Drug delivery system works like ‘paint by numbers’

(Credit: Getty Images)

A new drug delivery system, called cavitation dose painting, would make getting drugs where they need to go more like “paint by numbers” and less like paintball.

If the drug needs to enter the bloodstream and circulate throughout your body for treating disease wherever it may be, the paintball-like delivery system may work, but it won’t work for targeted and precise drug delivery.

A technique more like “painting by numbers,” would allow precise delivery of a certain amount of drugs to an exact location. Researchers at the McKelvey School of Engineering and the School of Medicine at Washington University in St. Louis are developing the tools necessary for such a system. Their research appears in Scientific Reports.

Cavitation images (left); PET images (middle); overlay of the two (right). (Credit: Hong Chen lab)
Cavitation images (left); PET images (middle); overlay of the two (right). (Credit: Hong Chen lab)

Microbubbles in action

Using focused ultrasound with its contrast agent, microbubbles, to deliver drugs across the blood-brain barrier (FUS-BBBD), the research team, led by Hong Chen, assistant professor of biomedical engineering at McKelvey School of Engineering, and assistant professor of radiation oncology at the School of Medicine, was able to overcome some of the uncertainty of drug delivery.

This method takes advantage of the microbubbles expanding and contracting when they interact with the ultrasound, essentially pumping the intravenously-delivered drug to wherever the ultrasound is pointing.

To determine where and how much of the drugs were being delivered, the researchers used nanoparticles tagged with radio labels to represent drug particles, then used positron emission tomography (PET) imaging to track their whereabouts and concentrations. They could then create a detailed image, showing where the nanoparticles were going and in what concentrations.

“The problem is, PET imaging is expensive and associated with radioactive exposure,” Chen says.

So the team turned to passive cavitation imaging (PCI), an ultrasound imaging technique that has been under development by several groups for imaging the spatial distribution of microbubble cavitation, or the oscillation of microbubbles in the ultrasound field.

To determine whether PCI could also accurately determine the amount of drugs at a certain location, they correlated a PCI image with a PET image (which they knew can quantify the concentration of radioactive agents).
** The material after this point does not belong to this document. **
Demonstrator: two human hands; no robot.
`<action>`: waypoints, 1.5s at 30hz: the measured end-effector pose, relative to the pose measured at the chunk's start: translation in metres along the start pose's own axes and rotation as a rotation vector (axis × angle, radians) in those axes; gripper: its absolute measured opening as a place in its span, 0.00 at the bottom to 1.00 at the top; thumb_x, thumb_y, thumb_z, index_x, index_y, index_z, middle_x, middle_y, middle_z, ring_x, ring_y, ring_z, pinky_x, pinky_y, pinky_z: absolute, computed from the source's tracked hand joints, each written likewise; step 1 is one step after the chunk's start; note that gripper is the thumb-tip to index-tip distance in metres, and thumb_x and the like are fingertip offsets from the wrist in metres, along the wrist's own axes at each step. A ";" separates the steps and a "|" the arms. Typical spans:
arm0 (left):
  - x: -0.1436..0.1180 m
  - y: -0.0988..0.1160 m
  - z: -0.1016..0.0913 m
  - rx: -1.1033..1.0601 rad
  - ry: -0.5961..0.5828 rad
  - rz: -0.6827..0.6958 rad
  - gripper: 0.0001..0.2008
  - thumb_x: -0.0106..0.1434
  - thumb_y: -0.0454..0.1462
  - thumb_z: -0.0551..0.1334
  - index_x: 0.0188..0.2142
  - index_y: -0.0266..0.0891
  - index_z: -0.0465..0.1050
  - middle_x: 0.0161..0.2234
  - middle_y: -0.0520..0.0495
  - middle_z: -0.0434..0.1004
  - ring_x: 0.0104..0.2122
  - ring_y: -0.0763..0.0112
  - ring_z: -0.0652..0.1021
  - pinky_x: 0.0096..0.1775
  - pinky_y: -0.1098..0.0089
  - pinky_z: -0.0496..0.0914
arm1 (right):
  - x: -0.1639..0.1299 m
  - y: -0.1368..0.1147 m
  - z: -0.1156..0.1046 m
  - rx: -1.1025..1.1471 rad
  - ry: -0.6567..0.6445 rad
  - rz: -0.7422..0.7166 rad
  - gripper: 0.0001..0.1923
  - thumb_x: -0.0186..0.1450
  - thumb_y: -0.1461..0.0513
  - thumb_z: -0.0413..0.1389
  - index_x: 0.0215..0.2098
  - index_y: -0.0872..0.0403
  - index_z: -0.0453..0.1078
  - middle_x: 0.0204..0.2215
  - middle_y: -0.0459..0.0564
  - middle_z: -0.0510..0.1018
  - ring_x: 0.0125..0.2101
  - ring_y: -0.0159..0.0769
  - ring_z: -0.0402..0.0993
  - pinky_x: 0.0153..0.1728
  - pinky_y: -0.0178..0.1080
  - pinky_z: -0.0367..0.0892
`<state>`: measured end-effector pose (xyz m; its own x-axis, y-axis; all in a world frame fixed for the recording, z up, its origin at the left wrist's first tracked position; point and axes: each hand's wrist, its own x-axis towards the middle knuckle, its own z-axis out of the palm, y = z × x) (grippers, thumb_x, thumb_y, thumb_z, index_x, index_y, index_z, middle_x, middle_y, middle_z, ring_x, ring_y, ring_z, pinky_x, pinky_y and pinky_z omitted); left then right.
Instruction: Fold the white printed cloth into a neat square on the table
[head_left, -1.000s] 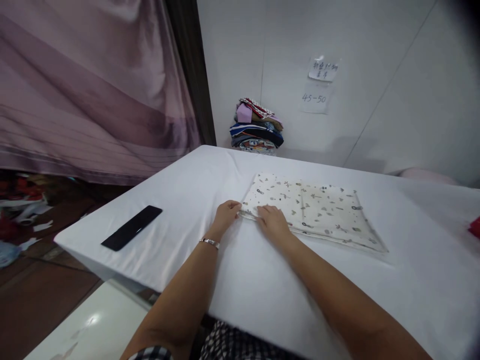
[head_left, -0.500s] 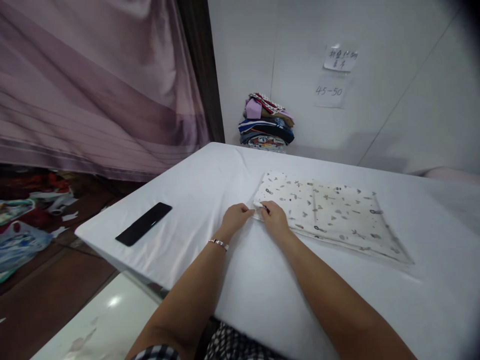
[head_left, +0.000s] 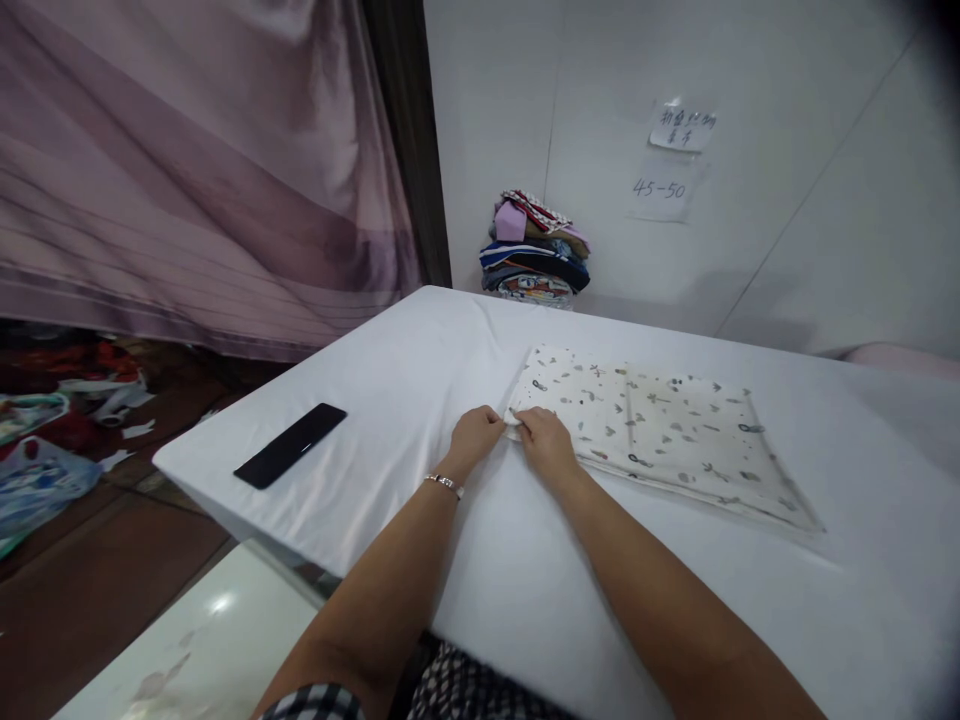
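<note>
There is only one view, from a camera on the person's head. It looks forward and down over the white table (head_left: 420, 400), near enough to show both forearms from the bottom edge. It faces the white wall (head_left: 787, 150) behind the table, with the purple curtain (head_left: 187, 180) at the left.

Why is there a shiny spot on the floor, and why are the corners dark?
Head view: a lamp glares off the glossy floor; the wide lens darkens the right corners and bends the white table. The patterned cloth stays sharp.
</note>
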<state>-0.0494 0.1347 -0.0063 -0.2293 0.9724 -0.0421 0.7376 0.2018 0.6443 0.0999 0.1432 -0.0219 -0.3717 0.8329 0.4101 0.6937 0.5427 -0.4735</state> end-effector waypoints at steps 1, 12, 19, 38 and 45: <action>0.000 0.000 0.000 0.021 0.002 0.010 0.05 0.55 0.36 0.57 0.27 0.39 0.71 0.28 0.51 0.76 0.28 0.72 0.72 0.28 0.73 0.60 | 0.000 -0.001 0.000 -0.043 -0.028 -0.009 0.15 0.63 0.68 0.48 0.43 0.53 0.71 0.37 0.51 0.75 0.39 0.39 0.66 0.40 0.39 0.60; 0.002 0.004 -0.007 0.086 -0.039 0.085 0.19 0.64 0.40 0.47 0.23 0.37 0.70 0.28 0.45 0.76 0.30 0.68 0.73 0.32 0.71 0.61 | 0.000 -0.005 0.001 -0.206 -0.092 -0.058 0.13 0.64 0.66 0.48 0.43 0.52 0.71 0.41 0.51 0.72 0.42 0.40 0.62 0.42 0.40 0.57; 0.010 0.002 -0.008 0.194 -0.052 0.116 0.19 0.60 0.49 0.51 0.27 0.39 0.71 0.30 0.44 0.77 0.32 0.63 0.75 0.32 0.69 0.62 | -0.002 -0.011 -0.005 -0.243 -0.131 -0.056 0.16 0.65 0.64 0.48 0.51 0.51 0.65 0.43 0.51 0.72 0.44 0.39 0.62 0.43 0.41 0.57; 0.002 0.018 -0.015 0.277 -0.098 0.008 0.19 0.59 0.51 0.50 0.35 0.42 0.70 0.35 0.45 0.76 0.35 0.58 0.74 0.28 0.68 0.63 | -0.196 0.148 -0.234 -0.081 0.379 0.860 0.10 0.61 0.64 0.52 0.37 0.54 0.73 0.44 0.52 0.76 0.47 0.37 0.68 0.49 0.39 0.62; -0.008 0.024 -0.018 0.262 -0.077 0.004 0.21 0.60 0.53 0.49 0.36 0.42 0.70 0.35 0.45 0.76 0.36 0.57 0.74 0.30 0.67 0.64 | -0.187 0.159 -0.247 0.182 0.274 1.184 0.07 0.62 0.61 0.56 0.29 0.59 0.69 0.24 0.49 0.77 0.19 0.27 0.70 0.21 0.30 0.65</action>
<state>-0.0410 0.1300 0.0231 -0.1848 0.9772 -0.1044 0.8798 0.2119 0.4255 0.4321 0.0467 0.0183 0.5864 0.7832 -0.2068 0.4103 -0.5073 -0.7578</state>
“We found there’s pixel by pixel correlation between the ultrasound imaging and the PET imaging,” says Yaoheng Yang, the lead author of the study and a second-year PhD student in the biomedical engineering department. The PCI image, therefore, can predict where a drug goes and how much drug is there. Hence, she called the new technique cavitation dose painting.

Brain drug delivery

Going forward, Chen believes this method could drastically change the way some drugs are delivered. Using cavitation dose painting in tandem with focused ultrasound will allow doctors to deliver precise amounts of drugs to specific locations, for example, targeting different areas of a tumor with exactitude.

“I think this cavitation dose painting technique in combination with focused ultrasound-enabled brain drug delivery opens new horizons in spatially targeted and modulated brain drug delivery,” Chen says.

The Children’s Discovery Institute of Washington University and St. Louis Children’s Hospital, the American Cancer Society, and the National Institutes of Health (NIH) supported the work. Chen recently received a grant from the NIH National Institute of Biomedical Imaging and Bioengineering to work on combining intranasal drug delivery and focused ultrasound with this research.